SVM with hinge loss and subdifferential descent

A problem of the form is solved: L(w) = \frac{\lambda}{2} \lVert w \rVert^2 + \frac{1}{N} \sum_{i=1}^{N} \max \left\{ 0,\ 1 - y_i w^T x_i \right\}. It can be shown that the subgradient g(w) = \lambda w + \frac{1}{N} \sum_{i=1}^{N} \begin{cases} -y_i x_i, & \text{if } \ y_i w^T x_i < 1, \\ 0, & \text{otherwise}. \end{cases} The function \ell_i(w) = \max\left\{ 0,\ 1 - y_i w^T x_i \right\} is called hinge loss.

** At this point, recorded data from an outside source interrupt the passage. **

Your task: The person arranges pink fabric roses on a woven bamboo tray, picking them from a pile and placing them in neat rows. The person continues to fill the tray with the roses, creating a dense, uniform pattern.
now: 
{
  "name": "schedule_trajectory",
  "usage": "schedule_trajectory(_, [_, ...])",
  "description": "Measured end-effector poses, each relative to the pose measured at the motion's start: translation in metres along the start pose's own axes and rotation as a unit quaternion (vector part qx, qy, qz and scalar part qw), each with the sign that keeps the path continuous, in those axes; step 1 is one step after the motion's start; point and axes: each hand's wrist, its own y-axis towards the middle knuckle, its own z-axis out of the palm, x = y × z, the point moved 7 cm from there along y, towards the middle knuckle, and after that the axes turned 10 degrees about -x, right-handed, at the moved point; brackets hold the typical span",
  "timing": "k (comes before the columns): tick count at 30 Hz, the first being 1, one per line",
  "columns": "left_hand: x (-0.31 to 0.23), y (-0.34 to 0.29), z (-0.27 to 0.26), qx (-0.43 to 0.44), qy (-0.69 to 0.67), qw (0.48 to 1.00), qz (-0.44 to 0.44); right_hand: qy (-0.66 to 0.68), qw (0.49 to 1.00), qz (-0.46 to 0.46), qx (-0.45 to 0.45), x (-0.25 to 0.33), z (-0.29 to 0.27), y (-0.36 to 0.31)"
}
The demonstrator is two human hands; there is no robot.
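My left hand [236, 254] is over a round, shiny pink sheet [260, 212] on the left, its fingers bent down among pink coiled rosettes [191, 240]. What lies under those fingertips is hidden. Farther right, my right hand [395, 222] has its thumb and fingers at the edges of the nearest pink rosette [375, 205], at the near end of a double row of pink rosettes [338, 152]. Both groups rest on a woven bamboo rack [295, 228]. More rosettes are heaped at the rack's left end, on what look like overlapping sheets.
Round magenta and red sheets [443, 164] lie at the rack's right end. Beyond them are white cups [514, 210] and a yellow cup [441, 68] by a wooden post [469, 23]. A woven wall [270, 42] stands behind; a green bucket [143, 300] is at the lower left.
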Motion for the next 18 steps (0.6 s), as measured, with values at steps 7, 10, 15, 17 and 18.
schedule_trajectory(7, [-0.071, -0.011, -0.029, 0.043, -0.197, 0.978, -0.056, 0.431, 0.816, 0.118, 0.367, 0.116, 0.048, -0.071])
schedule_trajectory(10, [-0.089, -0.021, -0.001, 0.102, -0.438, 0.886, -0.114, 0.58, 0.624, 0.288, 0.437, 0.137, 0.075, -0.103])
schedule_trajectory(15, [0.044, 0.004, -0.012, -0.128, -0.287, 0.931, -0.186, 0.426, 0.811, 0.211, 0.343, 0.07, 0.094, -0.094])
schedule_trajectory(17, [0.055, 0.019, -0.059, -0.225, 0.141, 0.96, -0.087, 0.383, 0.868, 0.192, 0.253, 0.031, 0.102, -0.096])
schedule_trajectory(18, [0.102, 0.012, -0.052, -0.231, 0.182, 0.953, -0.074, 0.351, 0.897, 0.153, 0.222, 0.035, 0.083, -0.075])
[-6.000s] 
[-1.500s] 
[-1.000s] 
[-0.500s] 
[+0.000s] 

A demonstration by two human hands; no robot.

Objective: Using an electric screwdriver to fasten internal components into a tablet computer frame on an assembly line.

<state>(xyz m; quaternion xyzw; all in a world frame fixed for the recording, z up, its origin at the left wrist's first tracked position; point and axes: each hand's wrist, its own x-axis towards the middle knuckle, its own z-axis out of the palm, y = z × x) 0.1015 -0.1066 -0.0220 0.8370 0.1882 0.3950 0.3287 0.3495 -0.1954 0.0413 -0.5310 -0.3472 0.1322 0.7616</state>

Let’s generate data for classification:

import numpy as np
import matplotlib.pyplot as plt

np.random.seed(42)
N = 100  # number of objects
X1 = np.random.randn(N//2, 2) + np.array([2, 2])
X2 = np.random.randn(N//2, 2) + np.array([-2, -2])

X = np.vstack([X1, X2])          # the matrix of objects x features
y = np.hstack([np.ones(N//2), -np.ones(N//2)])  # class labels: +1, -1

# Let's mix everything together for clarity
perm = np.random.permutation(N)
X = X[perm]
y = y[perm]

Objective (hinge loss):

def hinge_svm_objective(w, X, y, lambd):
    """
    Returns the value of the functional:
      L(w) = (lambda/2)*||w||^2 + (1/N)*sum( max(0, 1 - y_i * w^T x_i) ).
    """
    margins = 1 - y * (X.dot(w))
    hinge_losses = np.maximum(0, margins)
    return (lambd/2)*np.sum(w**2) + np.mean(hinge_losses)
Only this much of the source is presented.